Cleaning ears is not the most glamorous part of natural dog grooming. Still, dirty ears can be cleaned so easily and effectively. Plus, the inside of a dog’s ear is an ideal environment for yeast overgrowth or problem infections. A little preventive attention can go a long way towards keeping a dog healthy and problem free.
Cleaning Dirty Ears
If a dog’s ears are generally healthy, but have dirty looking oil, wax, or debris, then cleaning the ear at home is possible. If something looks out of the ordinary or one of the signs below are present, it’s best to let a professional take care of the problem. Do not use an ear wash solution if the ear appears inflamed.
Signs of Ear Problems:
- Inflammation, swelling, or red tint around the ear canal
- Oily discharge
- Strong odor or “cheesy” smell
- Sensitivity or painful touch
- Violent head shaking or dragging ears along the ground
A cleansing wash or solution helps to loosen up hardened deposits and flush out excess wax or debris. Some ear cleaning solutions alternatives are:
- Natural oils—almond oil, calendula oil, aloe vera juice
- Commercial ear wash such as, Vet’s Best Ear Relief Wash
- Homemade ear wash (recipes below).
Choose only one of the ear wash solutions to use at a time. If the solution is warmed to body temperature, a dog is more likely to accept the fluid or drops. Be prepared for a mess if the dog shakes its head during the cleaning process.
Three Recipes for Homemade ear wash solution
Recipe 1: Mix half and half white vinegar and isopropryl alcohol (50/50) in a bottle. Shake well before applying.
Recipe 2: Mix 2 ounces of isopropryl alcohol (50/50), 1 Tablespoon of boric acid, and 1 teaspoon of glycerin in a bottle. Shake well before applying.
Recipe 3: Mix 4 ounces of isopropryl alcohol (50/50), 1 teaspoon of boric acid, 2 ounces of white vinegar, and 1/2 ounce of betadine solution in a bottle. Shake well before applying.

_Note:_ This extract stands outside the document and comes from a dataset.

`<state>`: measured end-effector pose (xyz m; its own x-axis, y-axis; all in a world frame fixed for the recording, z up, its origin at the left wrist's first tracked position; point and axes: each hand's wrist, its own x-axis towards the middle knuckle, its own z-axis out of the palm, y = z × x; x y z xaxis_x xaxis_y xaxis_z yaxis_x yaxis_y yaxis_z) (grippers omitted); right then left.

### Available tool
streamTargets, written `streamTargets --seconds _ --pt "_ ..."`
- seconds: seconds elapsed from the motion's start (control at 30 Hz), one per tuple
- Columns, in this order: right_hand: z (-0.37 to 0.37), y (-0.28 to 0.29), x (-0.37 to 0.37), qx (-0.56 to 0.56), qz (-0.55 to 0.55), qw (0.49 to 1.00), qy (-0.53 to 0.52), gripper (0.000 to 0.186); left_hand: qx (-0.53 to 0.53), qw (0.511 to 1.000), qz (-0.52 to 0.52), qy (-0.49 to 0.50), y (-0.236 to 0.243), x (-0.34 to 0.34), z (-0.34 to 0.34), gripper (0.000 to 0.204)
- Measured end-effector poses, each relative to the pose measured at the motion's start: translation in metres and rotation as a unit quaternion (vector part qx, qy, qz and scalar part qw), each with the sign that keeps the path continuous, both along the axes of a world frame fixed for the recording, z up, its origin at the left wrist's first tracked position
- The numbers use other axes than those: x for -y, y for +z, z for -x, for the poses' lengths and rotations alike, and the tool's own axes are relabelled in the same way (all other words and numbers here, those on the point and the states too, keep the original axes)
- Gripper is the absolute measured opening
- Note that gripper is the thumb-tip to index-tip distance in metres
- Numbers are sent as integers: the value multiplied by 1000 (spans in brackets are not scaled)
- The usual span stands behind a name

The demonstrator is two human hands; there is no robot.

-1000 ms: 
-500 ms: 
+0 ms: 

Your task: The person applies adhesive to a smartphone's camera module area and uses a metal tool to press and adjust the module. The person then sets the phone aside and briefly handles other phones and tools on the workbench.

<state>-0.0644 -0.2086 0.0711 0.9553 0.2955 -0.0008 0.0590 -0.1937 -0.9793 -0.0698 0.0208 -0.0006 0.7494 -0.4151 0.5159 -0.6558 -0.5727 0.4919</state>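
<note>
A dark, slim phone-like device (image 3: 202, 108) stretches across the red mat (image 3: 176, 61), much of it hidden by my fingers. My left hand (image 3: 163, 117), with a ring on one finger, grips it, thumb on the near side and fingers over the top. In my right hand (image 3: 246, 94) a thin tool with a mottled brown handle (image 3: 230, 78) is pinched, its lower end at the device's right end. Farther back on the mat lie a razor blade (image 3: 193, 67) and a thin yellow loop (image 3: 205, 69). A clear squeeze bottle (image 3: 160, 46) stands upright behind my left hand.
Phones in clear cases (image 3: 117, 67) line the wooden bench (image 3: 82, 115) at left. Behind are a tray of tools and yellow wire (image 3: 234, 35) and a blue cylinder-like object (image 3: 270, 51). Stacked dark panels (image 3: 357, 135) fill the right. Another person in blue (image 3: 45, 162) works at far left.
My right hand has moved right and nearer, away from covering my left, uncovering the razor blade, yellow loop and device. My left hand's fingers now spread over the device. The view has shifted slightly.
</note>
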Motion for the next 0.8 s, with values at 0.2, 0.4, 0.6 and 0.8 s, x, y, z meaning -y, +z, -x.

Steps to Cleaning out the Ear
- Lift the ear by pulling up and out to straighten the ear canal.
- Drip a warm dog ear wash solution into the ear.
- Massage the base of the ear and the tube-like ear canal from the outside, near the base of the ear.
- Tip the head to let the solution run out or allow the dog to shake the liquid free.
- Wipe the inside of the ear with a soft cloth, tissue, or cotton swab. Do not insert a Q-tip.
It’s easy to look into a dog’s ears and check regularly for problems. Touching the ears, lifting, and looking inside gets the dog used to handling before attempting the ear washes. Frequent ear cleaning is not necessary—no more than once a month. A quick swab of the ear with a cotton ball is often all that is needed. A dog may not like the cleaning, but most dogs like the attention. Cleaning the ears at home is an easy part of dog grooming the natural way.